Temat: Nawyk 4 Działaj według zasady wygrana - wygrana
Karol
dla mnie win win to korzyści, które z tej samej sytuacji mają dwie różne osoby (osoby dramatu). To znaczy (parafrazując) na obrazku jest ścięte drzewo, dla mnie jest to rozdarty pień a dla Ciebie powalone drzewo. Ten sam obrazek, fizycznie to samo, ale przecież każdy wziął to co mu było potrzebne, znalazł coś swojego, coś co było dla niego ważne i potrzebne, zobczył cos innego. W tym sensie deal może odpowiadać tej sytuacji. Samo pojecie win-win dotyczy tego czego szukasz i potrzebujesz. W tym sensie możliwy jest pewien paradoks wygranej, typu podpisuję niekorzystaną dla mnie umowę (obiektywnie), przepłacam i staje się pośmiewiskiem dla innych. Ale jestem zadowolony, czuję, że wygrałem bo osiągnąłem to na czym mi zależało, rzecz która była dla mnie ważna. Sprzedający też się cieszy bo znalazł "frajera", który kupił coś za maksymalną cenę, powiedzmy nierynkową.

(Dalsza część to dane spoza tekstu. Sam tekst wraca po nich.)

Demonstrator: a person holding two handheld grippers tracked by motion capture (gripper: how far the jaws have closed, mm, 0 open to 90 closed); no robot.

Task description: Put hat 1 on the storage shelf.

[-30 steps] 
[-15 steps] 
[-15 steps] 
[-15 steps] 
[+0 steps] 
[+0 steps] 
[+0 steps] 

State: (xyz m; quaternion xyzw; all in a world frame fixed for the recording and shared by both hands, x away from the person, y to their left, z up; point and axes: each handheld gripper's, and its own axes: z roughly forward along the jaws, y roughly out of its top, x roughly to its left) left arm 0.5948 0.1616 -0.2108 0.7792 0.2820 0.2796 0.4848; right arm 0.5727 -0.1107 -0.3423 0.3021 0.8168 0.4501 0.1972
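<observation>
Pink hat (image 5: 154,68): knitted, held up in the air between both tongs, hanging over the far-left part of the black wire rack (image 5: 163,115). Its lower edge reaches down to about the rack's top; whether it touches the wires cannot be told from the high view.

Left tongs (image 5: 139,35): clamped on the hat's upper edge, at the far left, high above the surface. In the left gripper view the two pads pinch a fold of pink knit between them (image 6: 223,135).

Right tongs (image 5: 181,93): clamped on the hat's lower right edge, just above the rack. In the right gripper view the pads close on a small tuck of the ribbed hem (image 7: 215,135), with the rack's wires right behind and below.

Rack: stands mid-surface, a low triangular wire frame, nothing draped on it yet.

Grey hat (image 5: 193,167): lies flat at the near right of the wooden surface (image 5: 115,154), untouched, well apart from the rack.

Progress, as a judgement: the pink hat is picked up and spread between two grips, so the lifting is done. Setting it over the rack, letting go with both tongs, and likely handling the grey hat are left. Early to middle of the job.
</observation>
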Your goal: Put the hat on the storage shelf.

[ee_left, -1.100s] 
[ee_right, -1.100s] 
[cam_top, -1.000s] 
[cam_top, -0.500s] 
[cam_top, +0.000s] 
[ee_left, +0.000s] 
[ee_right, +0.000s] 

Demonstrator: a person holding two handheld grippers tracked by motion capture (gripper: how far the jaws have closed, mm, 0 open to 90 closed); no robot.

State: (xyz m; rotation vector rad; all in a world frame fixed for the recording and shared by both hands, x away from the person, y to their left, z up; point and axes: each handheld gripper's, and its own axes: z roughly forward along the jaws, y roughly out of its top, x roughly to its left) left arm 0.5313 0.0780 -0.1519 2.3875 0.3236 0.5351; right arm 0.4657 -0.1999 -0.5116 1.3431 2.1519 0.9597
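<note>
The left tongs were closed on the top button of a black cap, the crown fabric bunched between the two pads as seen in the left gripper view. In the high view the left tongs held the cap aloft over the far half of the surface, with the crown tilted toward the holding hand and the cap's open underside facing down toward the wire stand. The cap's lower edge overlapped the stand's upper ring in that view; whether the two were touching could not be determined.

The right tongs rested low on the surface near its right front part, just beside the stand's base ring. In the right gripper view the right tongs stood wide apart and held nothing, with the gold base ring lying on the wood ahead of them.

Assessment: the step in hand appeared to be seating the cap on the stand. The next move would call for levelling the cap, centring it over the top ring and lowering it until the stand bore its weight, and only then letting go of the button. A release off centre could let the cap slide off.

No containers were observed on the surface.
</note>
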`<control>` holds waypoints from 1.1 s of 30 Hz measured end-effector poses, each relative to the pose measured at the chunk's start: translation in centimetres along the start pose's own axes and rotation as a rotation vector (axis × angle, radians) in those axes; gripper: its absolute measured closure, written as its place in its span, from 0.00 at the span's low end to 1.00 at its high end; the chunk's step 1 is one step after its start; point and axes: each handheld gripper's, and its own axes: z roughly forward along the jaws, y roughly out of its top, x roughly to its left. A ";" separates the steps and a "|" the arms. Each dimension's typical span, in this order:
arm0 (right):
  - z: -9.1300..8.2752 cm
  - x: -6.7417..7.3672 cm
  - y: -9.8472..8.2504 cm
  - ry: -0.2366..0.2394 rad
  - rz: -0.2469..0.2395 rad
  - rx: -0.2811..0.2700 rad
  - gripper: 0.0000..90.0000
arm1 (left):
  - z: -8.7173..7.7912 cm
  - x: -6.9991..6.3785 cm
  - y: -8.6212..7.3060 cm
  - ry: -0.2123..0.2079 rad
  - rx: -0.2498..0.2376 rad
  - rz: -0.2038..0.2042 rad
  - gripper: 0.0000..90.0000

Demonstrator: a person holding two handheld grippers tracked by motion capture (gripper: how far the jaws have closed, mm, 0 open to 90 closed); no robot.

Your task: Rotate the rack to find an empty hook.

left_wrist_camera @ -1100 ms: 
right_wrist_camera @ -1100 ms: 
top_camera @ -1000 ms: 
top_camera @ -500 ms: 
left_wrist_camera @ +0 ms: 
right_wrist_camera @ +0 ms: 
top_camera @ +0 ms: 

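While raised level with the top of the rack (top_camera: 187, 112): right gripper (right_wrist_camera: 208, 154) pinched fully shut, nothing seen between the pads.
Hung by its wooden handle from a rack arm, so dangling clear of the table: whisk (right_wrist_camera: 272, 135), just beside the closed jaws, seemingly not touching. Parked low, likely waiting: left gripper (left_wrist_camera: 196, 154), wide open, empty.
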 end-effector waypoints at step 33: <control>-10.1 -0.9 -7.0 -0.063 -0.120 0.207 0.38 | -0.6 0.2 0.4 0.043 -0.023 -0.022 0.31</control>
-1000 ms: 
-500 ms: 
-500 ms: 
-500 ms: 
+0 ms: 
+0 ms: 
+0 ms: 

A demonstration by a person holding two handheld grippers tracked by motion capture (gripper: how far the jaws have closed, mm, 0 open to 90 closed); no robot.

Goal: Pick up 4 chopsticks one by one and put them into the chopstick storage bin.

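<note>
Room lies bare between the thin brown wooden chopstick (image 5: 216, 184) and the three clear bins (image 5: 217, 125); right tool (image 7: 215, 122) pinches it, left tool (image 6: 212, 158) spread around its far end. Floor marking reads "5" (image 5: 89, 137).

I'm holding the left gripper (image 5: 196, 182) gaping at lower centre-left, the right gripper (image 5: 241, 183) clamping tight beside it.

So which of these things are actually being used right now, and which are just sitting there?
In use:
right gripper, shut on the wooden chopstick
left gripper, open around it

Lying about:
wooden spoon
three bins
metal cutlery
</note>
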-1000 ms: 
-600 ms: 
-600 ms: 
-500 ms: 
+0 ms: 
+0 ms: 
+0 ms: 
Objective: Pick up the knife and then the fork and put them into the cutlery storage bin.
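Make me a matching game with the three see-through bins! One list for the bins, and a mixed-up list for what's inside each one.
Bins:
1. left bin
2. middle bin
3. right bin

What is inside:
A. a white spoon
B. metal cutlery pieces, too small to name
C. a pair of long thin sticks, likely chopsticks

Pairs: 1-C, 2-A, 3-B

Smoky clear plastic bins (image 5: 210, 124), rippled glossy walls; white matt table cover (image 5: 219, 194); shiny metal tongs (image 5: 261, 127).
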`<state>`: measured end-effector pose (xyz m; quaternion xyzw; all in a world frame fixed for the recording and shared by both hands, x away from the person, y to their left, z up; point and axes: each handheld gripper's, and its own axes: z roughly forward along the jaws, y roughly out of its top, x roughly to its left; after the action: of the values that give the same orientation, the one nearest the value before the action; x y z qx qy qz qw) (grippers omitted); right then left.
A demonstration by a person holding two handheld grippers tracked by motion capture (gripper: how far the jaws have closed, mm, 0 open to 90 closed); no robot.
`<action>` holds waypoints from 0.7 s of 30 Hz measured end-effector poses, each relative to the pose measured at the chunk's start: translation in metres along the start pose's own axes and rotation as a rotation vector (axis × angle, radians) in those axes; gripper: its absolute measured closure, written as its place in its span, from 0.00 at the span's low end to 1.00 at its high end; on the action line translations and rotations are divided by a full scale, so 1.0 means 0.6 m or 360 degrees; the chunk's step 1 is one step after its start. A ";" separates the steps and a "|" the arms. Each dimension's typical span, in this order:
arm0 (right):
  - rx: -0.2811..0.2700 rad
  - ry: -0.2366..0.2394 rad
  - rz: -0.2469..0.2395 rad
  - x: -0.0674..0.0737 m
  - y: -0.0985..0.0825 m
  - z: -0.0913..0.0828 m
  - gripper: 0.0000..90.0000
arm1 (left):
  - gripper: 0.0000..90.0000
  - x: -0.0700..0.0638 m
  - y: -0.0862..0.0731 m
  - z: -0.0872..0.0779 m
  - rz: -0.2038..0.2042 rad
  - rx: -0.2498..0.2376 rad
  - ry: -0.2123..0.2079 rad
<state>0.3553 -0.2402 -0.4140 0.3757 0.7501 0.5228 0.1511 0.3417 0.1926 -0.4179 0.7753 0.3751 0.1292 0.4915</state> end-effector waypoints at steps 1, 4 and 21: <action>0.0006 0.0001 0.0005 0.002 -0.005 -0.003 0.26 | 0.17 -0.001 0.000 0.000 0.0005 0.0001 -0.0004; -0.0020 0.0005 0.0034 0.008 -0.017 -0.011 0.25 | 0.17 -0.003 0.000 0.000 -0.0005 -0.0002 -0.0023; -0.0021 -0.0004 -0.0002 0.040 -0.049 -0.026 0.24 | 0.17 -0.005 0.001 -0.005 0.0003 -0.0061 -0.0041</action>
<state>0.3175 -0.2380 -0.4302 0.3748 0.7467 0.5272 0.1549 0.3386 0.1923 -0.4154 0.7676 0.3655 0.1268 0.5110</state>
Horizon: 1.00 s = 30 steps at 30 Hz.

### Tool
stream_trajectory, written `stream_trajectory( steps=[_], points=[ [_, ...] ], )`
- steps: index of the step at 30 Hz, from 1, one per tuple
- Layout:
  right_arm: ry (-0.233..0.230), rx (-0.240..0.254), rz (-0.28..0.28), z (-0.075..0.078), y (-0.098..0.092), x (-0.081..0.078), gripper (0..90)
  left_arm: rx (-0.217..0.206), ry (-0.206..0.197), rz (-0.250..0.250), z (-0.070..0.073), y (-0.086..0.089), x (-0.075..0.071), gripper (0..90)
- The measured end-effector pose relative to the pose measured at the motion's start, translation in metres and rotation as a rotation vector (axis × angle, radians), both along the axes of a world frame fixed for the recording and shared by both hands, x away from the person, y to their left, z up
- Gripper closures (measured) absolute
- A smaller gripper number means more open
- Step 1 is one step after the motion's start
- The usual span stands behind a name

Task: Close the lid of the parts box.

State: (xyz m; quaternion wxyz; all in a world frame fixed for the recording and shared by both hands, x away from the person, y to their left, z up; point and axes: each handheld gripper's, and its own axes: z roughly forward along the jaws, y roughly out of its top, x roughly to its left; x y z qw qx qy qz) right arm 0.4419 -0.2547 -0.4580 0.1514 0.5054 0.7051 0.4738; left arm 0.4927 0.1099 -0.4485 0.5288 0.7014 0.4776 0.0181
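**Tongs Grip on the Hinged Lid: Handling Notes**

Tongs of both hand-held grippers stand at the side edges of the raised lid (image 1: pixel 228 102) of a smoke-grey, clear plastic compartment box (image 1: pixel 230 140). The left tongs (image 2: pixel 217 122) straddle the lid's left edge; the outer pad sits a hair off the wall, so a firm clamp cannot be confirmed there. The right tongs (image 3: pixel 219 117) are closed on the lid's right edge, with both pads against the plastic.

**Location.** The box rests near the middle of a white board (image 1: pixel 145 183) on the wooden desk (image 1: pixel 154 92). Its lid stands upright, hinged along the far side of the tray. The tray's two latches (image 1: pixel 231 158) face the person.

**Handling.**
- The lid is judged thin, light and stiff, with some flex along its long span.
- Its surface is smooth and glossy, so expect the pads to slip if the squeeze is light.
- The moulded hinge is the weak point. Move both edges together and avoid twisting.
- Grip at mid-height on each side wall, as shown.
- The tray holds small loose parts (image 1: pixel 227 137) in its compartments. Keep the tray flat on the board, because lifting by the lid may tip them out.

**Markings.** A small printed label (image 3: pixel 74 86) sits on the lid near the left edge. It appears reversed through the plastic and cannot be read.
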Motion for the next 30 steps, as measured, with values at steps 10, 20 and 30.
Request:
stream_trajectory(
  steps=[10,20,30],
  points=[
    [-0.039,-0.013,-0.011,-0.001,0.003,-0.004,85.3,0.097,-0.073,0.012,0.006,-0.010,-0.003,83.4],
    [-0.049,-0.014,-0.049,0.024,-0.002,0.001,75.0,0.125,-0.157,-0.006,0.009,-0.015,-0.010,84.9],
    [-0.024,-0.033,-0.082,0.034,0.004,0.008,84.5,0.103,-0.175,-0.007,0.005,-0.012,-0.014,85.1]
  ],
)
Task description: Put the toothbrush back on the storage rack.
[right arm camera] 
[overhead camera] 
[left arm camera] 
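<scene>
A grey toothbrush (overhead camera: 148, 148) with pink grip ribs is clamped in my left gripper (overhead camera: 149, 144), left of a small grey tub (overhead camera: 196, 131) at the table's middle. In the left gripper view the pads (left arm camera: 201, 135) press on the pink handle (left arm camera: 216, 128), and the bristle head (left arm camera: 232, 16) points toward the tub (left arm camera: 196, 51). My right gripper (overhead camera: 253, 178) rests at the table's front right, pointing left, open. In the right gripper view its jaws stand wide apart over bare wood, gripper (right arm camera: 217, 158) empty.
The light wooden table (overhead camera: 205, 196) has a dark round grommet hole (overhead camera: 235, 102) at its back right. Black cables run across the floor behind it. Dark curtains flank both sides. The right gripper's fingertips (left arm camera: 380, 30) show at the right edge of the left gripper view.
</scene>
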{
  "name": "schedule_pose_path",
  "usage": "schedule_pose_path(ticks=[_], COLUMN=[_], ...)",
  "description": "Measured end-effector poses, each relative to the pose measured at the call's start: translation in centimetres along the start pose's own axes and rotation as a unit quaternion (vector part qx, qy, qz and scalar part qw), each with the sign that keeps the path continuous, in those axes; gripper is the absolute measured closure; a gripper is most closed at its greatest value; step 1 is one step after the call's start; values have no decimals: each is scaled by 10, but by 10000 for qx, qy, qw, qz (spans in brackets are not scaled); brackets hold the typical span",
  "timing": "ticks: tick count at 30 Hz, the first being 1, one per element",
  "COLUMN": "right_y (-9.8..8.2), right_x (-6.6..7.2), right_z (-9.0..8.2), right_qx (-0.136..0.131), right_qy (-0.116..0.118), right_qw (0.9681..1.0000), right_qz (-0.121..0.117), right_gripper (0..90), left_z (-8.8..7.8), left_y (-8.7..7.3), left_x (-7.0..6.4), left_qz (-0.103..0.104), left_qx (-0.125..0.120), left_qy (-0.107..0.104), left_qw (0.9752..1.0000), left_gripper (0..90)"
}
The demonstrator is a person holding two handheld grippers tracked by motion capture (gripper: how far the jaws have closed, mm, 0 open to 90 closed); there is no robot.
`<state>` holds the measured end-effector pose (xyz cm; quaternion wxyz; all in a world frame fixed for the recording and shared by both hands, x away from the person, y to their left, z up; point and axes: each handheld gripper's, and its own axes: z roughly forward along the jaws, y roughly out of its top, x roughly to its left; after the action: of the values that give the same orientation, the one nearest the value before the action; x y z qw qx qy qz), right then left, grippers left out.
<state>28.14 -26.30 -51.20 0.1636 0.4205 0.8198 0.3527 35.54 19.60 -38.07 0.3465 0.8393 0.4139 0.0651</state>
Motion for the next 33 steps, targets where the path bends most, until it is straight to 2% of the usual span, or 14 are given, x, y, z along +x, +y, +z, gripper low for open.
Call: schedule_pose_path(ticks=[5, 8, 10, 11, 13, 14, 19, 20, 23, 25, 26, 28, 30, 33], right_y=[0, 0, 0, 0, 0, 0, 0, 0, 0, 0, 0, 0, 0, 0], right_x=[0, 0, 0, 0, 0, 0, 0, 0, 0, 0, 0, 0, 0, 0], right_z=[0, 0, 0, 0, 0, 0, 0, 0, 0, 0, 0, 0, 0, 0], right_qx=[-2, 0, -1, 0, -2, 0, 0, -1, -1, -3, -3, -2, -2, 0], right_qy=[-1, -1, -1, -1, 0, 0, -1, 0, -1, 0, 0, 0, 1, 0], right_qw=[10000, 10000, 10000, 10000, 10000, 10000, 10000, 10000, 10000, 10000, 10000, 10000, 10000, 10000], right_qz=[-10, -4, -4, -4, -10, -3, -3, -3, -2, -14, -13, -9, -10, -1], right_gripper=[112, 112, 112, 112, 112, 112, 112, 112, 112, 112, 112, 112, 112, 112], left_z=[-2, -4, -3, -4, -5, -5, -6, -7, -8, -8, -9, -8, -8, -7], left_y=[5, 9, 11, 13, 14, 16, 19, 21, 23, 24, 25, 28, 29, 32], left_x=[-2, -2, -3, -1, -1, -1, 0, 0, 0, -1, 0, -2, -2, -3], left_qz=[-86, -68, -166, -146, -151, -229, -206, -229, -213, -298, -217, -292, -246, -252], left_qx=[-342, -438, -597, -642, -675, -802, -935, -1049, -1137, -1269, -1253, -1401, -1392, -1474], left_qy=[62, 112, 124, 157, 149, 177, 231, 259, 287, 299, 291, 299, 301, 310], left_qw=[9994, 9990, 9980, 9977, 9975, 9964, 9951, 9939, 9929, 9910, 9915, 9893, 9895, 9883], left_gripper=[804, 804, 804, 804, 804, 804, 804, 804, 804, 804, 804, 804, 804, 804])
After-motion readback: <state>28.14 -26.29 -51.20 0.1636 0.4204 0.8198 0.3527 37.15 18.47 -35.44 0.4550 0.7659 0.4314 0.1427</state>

Obaj wygraliśmy, jakkolwiek wymiary, na których to oceniamy nie są te same. Win-win nie musi być zrozumiałe dla obserwatora, ale zawsze jest zrozumiałe dla uczestników. Deal to zgoda, to decyzja że coś robimy, na warunkach które ustalamy. Komentrz osób postronnych, iż nie jest to dobry deal jest nieuprawniony, gdyż wynika z innego podejścia, innych wartości czy potrzeb (obserwatora). Czyli myślenie w kategoriach jak ja bym był tym człowiekiem, któremu sprzedaję cokolwiek lub podpisuje jakąś umowę, biorąc pod uwagę zaproponowane przeze mnie warunki, czułbym się przegrany, jest błędne. Tak też osoba, która zajmuje drugie, czy trzecie lub jeszcze dalsze miejsce w konkursie (zawodach) może czuć się wygraną, gdyż pokonała coś, o czym my nie mamy zielonego pojęcia, ale ona dobrze wie i to chciała osiągnąć. Sukcesem jest pokonywanie swoich wewnetrznych etapów (rekordów), nie zaś pokonywanie innych. Pokonujmy samych siebie, nie innych. A od innych uczmy się, jak zwyciężac samych siebie, swoje słabości, swój neurotyzm, lęki, niedoskonałości, zawziętość itd.